Instructions to follow: Identify all lines in the listing that include the word "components", and copy them out.

Given entries:
==================================================

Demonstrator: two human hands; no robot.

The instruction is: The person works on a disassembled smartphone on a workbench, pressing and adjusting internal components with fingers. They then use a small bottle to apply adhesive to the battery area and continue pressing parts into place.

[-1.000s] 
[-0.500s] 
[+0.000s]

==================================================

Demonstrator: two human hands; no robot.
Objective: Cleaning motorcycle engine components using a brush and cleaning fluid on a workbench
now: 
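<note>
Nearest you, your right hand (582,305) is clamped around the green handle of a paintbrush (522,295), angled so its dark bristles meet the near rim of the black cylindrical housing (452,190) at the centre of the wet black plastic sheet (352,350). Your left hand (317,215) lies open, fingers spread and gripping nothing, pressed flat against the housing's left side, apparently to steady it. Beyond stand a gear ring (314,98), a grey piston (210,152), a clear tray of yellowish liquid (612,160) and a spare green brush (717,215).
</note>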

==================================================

Task response:
The instruction is: The person works on a disassembled smartphone on a workbench, pressing and adjusting internal components with fingers. They then use a small bottle to apply adhesive to the battery area and continue pressing parts into place.
Objective: Cleaning motorcycle engine components using a brush and cleaning fluid on a workbench

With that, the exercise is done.